How to Run Ollama on Mac Mini: A Complete Local AI Setup Guide
If you've been looking into how to run Ollama on Mac Mini, you've probably already figured out that the M-series chips make it one of the best local AI hosts money can buy. I set mine up a few weeks ago and it's been running 24/7 without a hiccup — silent, fast, and completely private. Here's exactly what I did.
Why Mac Mini?
The M2 and M4 Mac Minis have unified memory architecture, which means the CPU and GPU share the same RAM pool. For local AI workloads, this matters a lot. A 16GB M2 Mac Mini can run Llama 3.1 8B comfortably, and a 24GB model handles Mistral, Gemma 2, and even some 32B quantized models without breaking a sweat.
They're also quiet, energy-efficient (roughly 6-8W at idle), and small enough to sit behind a monitor. For a home AI server, there's not much competition.
Installing Ollama
First, grab the installer from ollama.com. It's a straightforward Mac app install — drag to Applications, done.
Once installed, open Terminal and verify it's running:
ollama --version
You should see something like ollama version 0.3.x. Ollama runs as a background service automatically after installation.
Pulling Your First Model
To run Ollama on Mac Mini effectively, you want to match the model to your RAM. Here's a quick guide:
| RAM | Recommended Models |
|---|---|
| 8GB | Llama 3.2 3B, Phi-3 Mini |
| 16GB | Llama 3.1 8B, Mistral 7B, Gemma 2 9B |
| 24GB+ | Llama 3.1 32B (Q4), Mixtral 8x7B |
Pull a model like this:
ollama pull llama3.1
It downloads to ~/.ollama/models. First pull takes a few minutes depending on model size and your connection.
Test it immediately:
ollama run llama3.1 "Summarise what Ollama is in two sentences."
If it responds, you're up and running.
Exposing Ollama on Your Local Network
By default, Ollama only listens on localhost:11434. To reach it from other devices on your network (or from n8n running in Docker), you need to change the bind address.
On macOS, you do this by editing the Ollama service environment:
launchctl setenv OLLAMA_HOST "0.0.0.0:11434"
Then restart Ollama from the menu bar icon (quit and reopen). You can verify it's listening on all interfaces:
lsof -i :11434
Now any device on your local network can reach Ollama at http://[your-mac-mini-ip]:11434.
Integrating Ollama with n8n
This is where things get genuinely useful. n8n is a self-hosted workflow automation tool, and it has a native Ollama node. Once your Mac Mini is running Ollama on the local network, you can:
- Trigger workflows from email, webhooks, or schedules
- Pass content to Ollama for summarisation, classification, or drafting
- Route outputs to Notion, Gmail, Slack, or anywhere else
To connect n8n to Ollama, use the "Ollama" credential type and set the base URL to http://[mac-mini-ip]:11434. That's it. No API keys, no rate limits, no cloud costs.
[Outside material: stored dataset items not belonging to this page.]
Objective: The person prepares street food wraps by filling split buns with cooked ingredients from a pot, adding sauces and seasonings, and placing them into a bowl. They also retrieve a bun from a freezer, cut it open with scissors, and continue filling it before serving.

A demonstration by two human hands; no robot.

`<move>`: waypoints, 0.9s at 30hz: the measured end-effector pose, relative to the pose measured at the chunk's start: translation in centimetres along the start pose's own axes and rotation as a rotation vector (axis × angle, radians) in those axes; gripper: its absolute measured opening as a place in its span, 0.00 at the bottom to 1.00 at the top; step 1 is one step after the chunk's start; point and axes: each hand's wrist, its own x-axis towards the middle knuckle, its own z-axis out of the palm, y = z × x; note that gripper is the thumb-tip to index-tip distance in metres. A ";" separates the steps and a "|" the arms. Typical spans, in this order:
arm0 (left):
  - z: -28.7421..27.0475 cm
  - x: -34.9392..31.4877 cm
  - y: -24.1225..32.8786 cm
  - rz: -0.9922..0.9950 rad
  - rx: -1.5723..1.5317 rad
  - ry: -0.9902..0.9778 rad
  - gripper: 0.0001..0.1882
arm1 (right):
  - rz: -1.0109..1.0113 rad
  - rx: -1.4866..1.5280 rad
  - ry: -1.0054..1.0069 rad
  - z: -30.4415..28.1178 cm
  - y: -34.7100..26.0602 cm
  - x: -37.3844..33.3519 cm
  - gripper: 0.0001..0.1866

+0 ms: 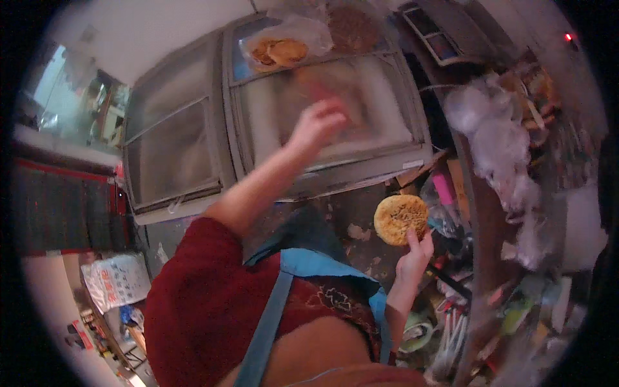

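While the right hand (416,257) in the head view pinches a round flatbread (398,216) by its near edge, the left hand (320,122) blurs over a glass-topped chest (364,159); its grip I cannot tell; bread rounds (285,51) lie in a clear bag (317,36) beyond.

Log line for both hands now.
right hand: holding round flatbread | left hand: blurred, over glass-topped cabinet | contact: unclear

From afar, I see through one head-worn fisheye, looking steeply down past a dark-red fabric sleeve (196,297) to a grey-framed, glass-paned rectangular cabinet (227,122) close ahead.
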 end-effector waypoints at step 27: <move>-17.4 6.6 2.4 0.618 0.640 0.279 0.15 | -0.827 -0.522 -0.485 37.4 -4.5 17.4 0.21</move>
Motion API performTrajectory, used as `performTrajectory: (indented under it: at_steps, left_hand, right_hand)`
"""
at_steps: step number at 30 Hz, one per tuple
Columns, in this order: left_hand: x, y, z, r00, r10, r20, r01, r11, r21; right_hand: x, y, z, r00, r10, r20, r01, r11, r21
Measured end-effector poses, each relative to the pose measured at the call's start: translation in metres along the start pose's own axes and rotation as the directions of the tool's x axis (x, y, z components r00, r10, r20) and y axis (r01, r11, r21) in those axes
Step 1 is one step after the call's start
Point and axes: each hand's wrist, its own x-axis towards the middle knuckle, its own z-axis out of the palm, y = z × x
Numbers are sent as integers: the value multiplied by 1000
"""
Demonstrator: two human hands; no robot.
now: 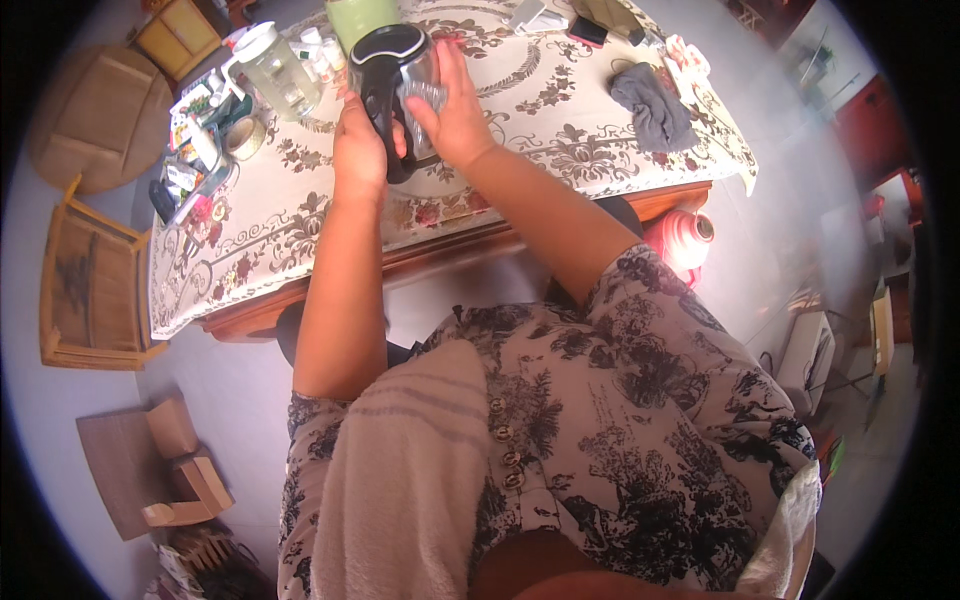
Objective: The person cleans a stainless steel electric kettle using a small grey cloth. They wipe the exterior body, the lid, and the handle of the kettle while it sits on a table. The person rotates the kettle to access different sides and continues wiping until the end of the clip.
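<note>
A kettle [382, 85] with a black lid rim, a black handle and a shiny steel body is at the far middle of the table, tilted toward me. My left hand [360, 145] is closed around its black handle. My right hand [458, 112] lies along the right side of the steel body, fingers stretched away from me. Under its thumb and palm is a silvery, crinkled pad [427, 97], pressed against the kettle; its exact kind is hard to make out. Just behind the kettle stands a pale green container [362, 18], partly cut off by the upper edge.
A flowered cloth [560, 155] covers the table. Left of the kettle stand a lidded clear jug [275, 70], a tape roll [244, 137] and small bottles. A dark grey cloth [652, 105] lies at right. A pink flask [685, 238] stands beyond the table's near right edge.
</note>
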Motion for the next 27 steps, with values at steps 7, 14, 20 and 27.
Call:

A simple workflow might look like: Gmail trigger → extract email body → Ollama summarise → append to Notion database. Takes about 10 minutes to build.
Keeping Ollama Running After Restarts
The Ollama app should auto-start on login by default. Double-check by going to System Settings → General → Login Items and confirming Ollama is listed.
If you're running the Mac Mini headless (no monitor), make sure automatic login is enabled so the session starts after a power cycle: System Settings → Users & Groups → Automatic Login.
Performance Tips
- Use quantized models: Q4_K_M variants are the sweet spot — nearly full quality, half the RAM.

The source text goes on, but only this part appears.